Such services shall include consulting and advisory services with respect to the
operation of the Company's advertising business and the maintenance of
harmonious relations between the Company and those clients of the Company as may
be designated by the Board or the True North CEO.  Without limiting the
generality of the foregoing, the Executive shall (i) cooperate fully with the
True North CEO and the other senior executive officers of the Company, (ii)
provide such assistance and information as may be reasonably requested by the
Board or the True North CEO, and (iii) be available, by telephone or in person,
at such times and places as may be reasonably requested by the Company and as
may be mutually convenient to the Company and the Executive.  During the
Consulting Period, (1) the Executive shall not be required to devote more than
an average of six hours per week to such consulting and advisory services and
(2) the Executive may engage or participate in, or become employed by, or render
advisory or other services in connection with, any and all other business
activities which are not inconsistent with or otherwise in breach of the
Executive's duties and obligations to the Company (including, but not limited
to, the obligations set forth in Sections 8 and 9 of this Agreement).

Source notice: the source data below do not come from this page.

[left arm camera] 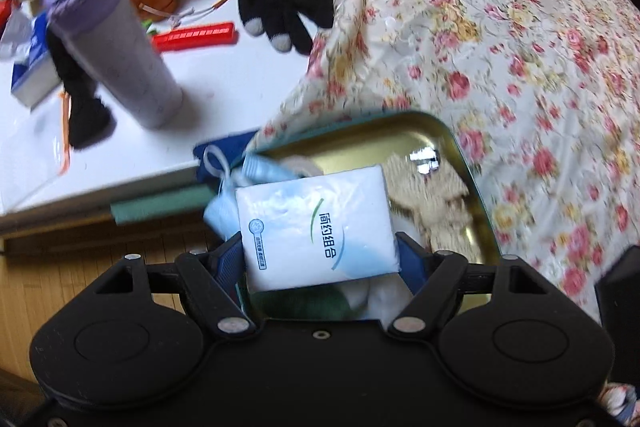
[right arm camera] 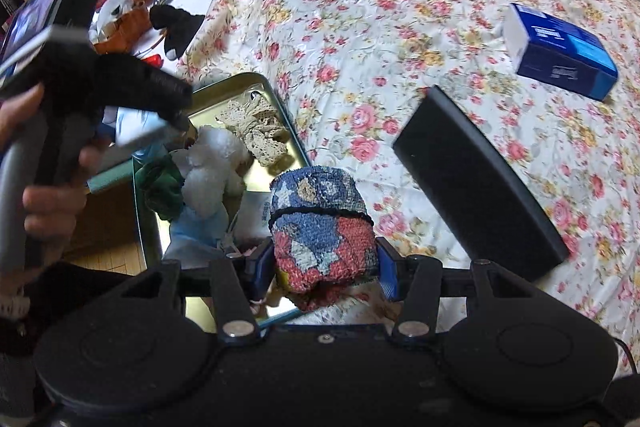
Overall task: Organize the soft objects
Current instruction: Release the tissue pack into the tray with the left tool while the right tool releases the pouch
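Observation:
My left gripper [left arm camera: 320, 259] is shut on a white tissue pack [left arm camera: 316, 227] with blue print, held over a gold metal tray [left arm camera: 456, 147]. My right gripper [right arm camera: 324, 267] is shut on a rolled patchwork towel [right arm camera: 324, 227], blue, red and white, bound by a black elastic. The roll hangs at the near right edge of that tray [right arm camera: 240, 79]. In the tray lie a beige lace piece [right arm camera: 256, 127], a white plush toy [right arm camera: 212, 163], a green cloth [right arm camera: 160, 191] and a light blue cloth [right arm camera: 196, 231]. The other gripper with the pack shows at left, in a hand [right arm camera: 48, 203].
A floral bedspread [right arm camera: 400, 27] carries a black case [right arm camera: 476, 183] and a blue box [right arm camera: 560, 51]. The white table [left arm camera: 200, 99] left of the bed holds a purple bottle [left arm camera: 116, 43], black gloves [left arm camera: 276, 3], a red bar [left arm camera: 196, 35] and clutter. Wooden floor lies below.

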### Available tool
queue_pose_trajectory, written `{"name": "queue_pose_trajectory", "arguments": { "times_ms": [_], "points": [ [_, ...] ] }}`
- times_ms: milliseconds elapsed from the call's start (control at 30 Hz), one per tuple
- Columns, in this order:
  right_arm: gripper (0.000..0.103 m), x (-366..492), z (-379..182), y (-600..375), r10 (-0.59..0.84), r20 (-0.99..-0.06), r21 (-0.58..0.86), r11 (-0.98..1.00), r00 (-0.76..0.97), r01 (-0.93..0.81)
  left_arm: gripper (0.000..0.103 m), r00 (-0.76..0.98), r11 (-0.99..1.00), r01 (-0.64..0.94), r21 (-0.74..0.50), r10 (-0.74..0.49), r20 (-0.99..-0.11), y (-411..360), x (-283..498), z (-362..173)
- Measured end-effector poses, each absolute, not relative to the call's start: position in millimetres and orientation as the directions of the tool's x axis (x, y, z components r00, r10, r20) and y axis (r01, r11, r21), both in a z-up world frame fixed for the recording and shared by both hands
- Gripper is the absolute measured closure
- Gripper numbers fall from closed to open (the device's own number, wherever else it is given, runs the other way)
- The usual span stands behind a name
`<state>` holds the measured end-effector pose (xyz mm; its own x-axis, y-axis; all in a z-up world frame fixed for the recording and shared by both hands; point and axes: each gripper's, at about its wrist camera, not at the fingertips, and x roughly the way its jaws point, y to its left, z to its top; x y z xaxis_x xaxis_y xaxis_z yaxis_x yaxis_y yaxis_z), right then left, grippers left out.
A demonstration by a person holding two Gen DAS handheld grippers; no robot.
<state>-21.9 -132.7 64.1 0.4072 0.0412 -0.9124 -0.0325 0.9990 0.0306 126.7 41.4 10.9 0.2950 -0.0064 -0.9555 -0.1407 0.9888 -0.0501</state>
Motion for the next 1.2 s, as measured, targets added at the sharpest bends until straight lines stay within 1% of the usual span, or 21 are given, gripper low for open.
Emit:
{"name": "queue_pose_trajectory", "arguments": {
  "times_ms": [100,167,200,333,400,467,500,633,767,1200],
  "points": [
    [0.053,-7.8,58.6,-123.2,0.045,-0.918,0.025,0.998,0.395,-0.054,0.031,0.268,0.987,-0.152,-0.046,-0.004,-0.963,40.6,136.8,-0.2],
    [0.053,0.4,53.8,-116.2,0.042,-0.920,0.016,0.997,0.389,-0.071,0.031,0.262,0.982,-0.151,-0.109,-0.067,-0.963,40.6,141.4,-0.8],
    [0.053,4.7,50.8,-112.8,0.042,-0.922,0.013,0.997,0.386,-0.078,0.031,0.265,0.983,-0.142,-0.119,-0.078,-0.961,38.7,143.0,0.8],
    [0.053,19.2,41.0,-105.0,0.057,-0.929,0.022,0.995,0.365,-0.098,0.030,0.287,0.991,-0.129,-0.043,-0.004,-0.958,29.5,145.4,7.5],
    [0.053,25.4,37.8,-102.3,0.063,-0.931,0.028,0.994,0.359,-0.102,0.029,0.296,0.991,-0.122,-0.047,-0.009,-0.955,29.1,145.1,9.9],
    [0.053,30.8,35.9,-100.4,0.070,-0.932,0.033,0.994,0.357,-0.107,0.024,0.297,0.991,-0.120,-0.052,-0.014,-0.955,30.0,144.9,10.5],
    [0.052,32.5,35.8,-100.1,0.074,-0.931,0.037,0.993,0.358,-0.110,0.023,0.296,0.991,-0.123,-0.046,-0.007,-0.955,29.9,145.3,10.3],
    [0.052,42.9,35.0,-97.9,0.088,-0.924,0.050,0.992,0.371,-0.112,0.023,0.284,0.991,-0.135,-0.023,0.017,-0.959,30.3,146.8,7.0],
    [0.046,52.3,33.3,-96.2,0.098,-0.919,0.059,0.992,0.382,-0.111,0.023,0.278,0.990,-0.142,-0.019,0.022,-0.960,30.3,146.1,6.1],
    [0.046,31.6,27.4,-120.1,0.067,-0.930,0.056,0.998,0.361,-0.042,0.023,0.270,0.996,-0.089,0.019,0.043,-0.962,20.7,137.4,3.7]
  ]
}}
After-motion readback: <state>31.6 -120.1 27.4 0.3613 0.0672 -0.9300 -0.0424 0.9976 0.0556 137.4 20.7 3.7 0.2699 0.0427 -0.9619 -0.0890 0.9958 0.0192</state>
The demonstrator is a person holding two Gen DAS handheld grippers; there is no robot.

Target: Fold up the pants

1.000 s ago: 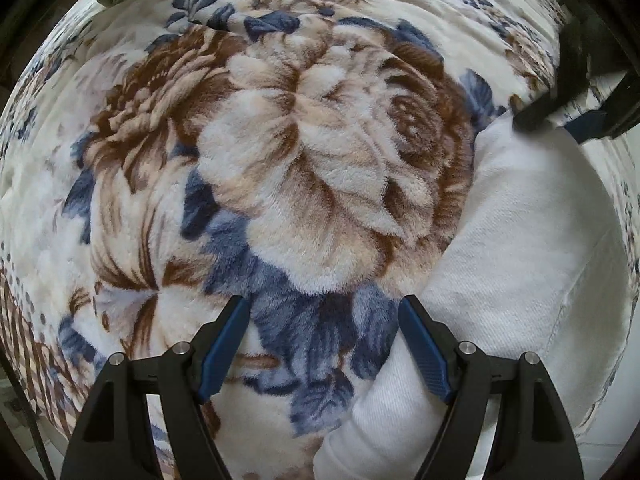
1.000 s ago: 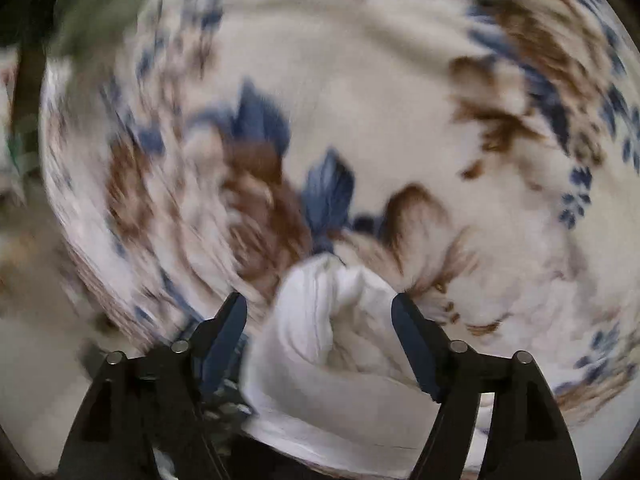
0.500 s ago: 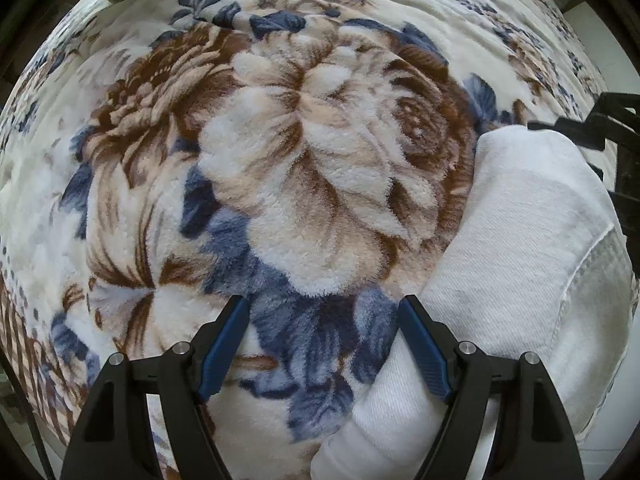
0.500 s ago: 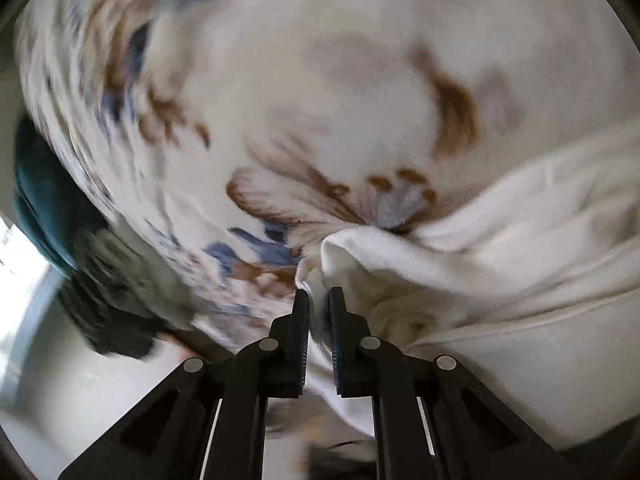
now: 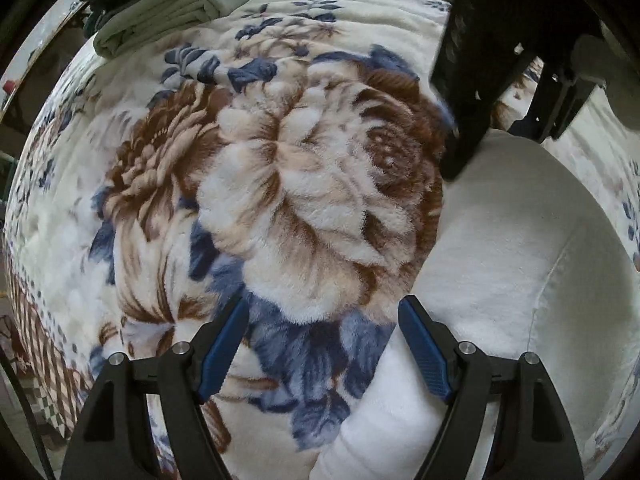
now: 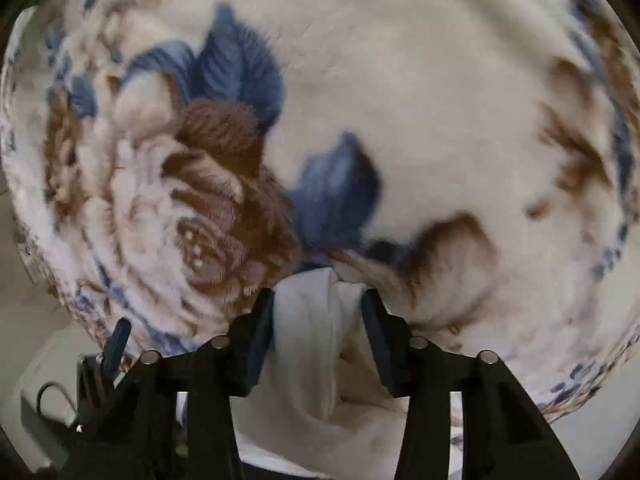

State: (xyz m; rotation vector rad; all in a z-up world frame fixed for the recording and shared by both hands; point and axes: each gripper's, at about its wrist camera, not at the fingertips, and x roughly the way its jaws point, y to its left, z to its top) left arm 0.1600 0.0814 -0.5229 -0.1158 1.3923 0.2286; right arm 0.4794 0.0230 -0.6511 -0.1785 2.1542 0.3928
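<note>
White pants (image 5: 500,264) lie folded on a plush floral blanket (image 5: 280,184), filling the lower right of the left wrist view, with a stitched seam curving down their right side. The left gripper (image 5: 322,320) hangs just over the blanket with its jaws spread wide; between the blue pads (image 5: 424,344) there is only a blue leaf of the pattern, and the right-hand finger sits at the very edge of the pants, though contact cannot be judged. The right gripper (image 6: 318,312) has its jaws partly parted, with a bunched fold of the pants (image 6: 308,320) standing up between the two fingers; the cloth fills the gap from one pad to the other, but whether the pads press it cannot be told. In the left wrist view this same gripper shows as a dark shape (image 5: 476,92) above the far end of the pants. A stack of folded grey-green clothes (image 5: 172,8) rests on the blanket's far left corner.
</note>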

          (c)  Consulting Benefits.  During the Consulting Period, the Executive
shall be paid an annual cash benefit equal to $950,000.  These consulting
payments shall be made no less frequently than monthly, and shall be subject to
any applicable tax withholding and tax reporting requirements.  The Company
shall reimburse the Executive in accordance with the Company's policies and
procedures for all proper expenses incurred by him in the performance of his
duties and responsibilities during the Consulting Period.  All stock options
granted to the Executive after the Effective Date shall, to the extent vested as
of the end of the Employment Period, be exercisable during the Consulting
Period, subject to expiration at the end of the specified term of each such
option.  During the Consulting Period and for the remainder of their respective
lives, the Executive and his current spouse shall be entitled to continued
coverage under the Company's then existing retiree medical plan (subject to the
continued payment of the Executive's portion of the applicable cost).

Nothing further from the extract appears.